If you are also affected by this bug, please add a comment on the GitHub ticket ( Severe disk leak: Docker Desktop WSL2 retains stale `isocache` ISO blobs across updates, causing untracked `docker_data.vhdx` growth not reclaimable by prune · Issue #375 · docker/desktop-feedback · GitHub ) or share your experience here. The more reports, the higher the priority.

Thank you.

Hello everyone,

Quick follow-up on my previous post (May 24). Since identifying the root cause (stale ISOs in /mnt/docker-desktop-disk/isocache/entries) and linking to GitHub issue #375, there’s been no official word from Docker yet, and the VHDX continues to grow after each update on my machine (Docker Desktop 4.71).

I’ve also opened a suggestion (#419) to keep only the latest ISO versions during updates.

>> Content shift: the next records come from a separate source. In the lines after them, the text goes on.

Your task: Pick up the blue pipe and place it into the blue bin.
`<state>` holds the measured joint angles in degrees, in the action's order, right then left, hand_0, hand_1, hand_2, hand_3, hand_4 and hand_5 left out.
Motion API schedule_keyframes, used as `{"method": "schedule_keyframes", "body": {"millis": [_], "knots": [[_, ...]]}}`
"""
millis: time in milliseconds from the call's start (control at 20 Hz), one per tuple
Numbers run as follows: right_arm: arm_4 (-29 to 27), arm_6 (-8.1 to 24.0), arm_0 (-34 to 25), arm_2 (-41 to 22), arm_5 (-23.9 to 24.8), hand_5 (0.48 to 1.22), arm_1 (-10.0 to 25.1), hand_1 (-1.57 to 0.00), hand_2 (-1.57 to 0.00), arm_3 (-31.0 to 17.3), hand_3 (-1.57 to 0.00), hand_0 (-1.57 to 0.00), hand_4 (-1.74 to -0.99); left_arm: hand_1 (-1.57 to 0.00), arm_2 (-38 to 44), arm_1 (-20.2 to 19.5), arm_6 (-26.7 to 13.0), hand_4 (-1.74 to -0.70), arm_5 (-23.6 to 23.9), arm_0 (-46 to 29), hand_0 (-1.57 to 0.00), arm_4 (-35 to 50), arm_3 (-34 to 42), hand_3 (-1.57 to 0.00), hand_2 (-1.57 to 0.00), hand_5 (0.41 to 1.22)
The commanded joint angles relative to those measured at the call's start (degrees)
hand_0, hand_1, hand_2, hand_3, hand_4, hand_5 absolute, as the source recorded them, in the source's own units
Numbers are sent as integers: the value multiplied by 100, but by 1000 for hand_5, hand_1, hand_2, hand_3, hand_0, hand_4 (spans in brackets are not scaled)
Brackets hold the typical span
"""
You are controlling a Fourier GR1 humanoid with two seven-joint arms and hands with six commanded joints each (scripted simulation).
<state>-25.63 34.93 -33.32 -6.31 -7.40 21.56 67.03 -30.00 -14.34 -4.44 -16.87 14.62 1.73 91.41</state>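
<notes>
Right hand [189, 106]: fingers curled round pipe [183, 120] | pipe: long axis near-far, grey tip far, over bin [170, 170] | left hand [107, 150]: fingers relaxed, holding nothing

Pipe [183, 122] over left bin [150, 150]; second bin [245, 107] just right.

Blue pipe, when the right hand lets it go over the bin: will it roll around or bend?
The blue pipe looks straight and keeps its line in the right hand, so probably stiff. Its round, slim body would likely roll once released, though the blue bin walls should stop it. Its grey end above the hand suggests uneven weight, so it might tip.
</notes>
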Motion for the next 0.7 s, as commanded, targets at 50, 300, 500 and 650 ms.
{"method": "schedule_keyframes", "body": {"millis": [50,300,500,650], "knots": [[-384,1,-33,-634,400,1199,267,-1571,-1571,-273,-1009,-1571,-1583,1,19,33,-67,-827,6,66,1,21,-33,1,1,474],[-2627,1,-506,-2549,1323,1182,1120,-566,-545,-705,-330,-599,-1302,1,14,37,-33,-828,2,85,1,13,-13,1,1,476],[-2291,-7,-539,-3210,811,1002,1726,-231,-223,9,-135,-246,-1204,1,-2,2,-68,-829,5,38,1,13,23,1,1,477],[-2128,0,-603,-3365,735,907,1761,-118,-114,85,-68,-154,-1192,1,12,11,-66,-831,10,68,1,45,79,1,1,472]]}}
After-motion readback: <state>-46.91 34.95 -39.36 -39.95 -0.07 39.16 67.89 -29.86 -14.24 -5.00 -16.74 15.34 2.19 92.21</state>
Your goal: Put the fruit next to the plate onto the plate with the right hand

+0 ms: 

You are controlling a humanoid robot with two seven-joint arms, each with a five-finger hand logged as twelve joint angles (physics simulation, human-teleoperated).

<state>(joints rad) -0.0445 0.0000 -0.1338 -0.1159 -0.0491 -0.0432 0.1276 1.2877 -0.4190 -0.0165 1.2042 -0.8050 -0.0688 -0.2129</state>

Has anyone discovered a safe, non-destructive workaround that doesn’t require a full WSL2/Docker reset? I’d rather not manually delete the isocache entries without official guidance. Any hint would be appreciated.

Thanks!

I have no new information, but I could also confirm it today, so I asked about it internally sharing the github issue with the developers.

I also checked it on macOS, and I found no isocache yet. but there is a folder called /oldroot which is 625MB. I assume that is the equivalent of the isocache, but on Mac, it keeps only the previous version.

I will also keep asking about it unti there is a response either internally or on GitHub.

I tested Docker Desktop 4.76. That fixed the isocache folder, but the disk size will not be automatically shrinked.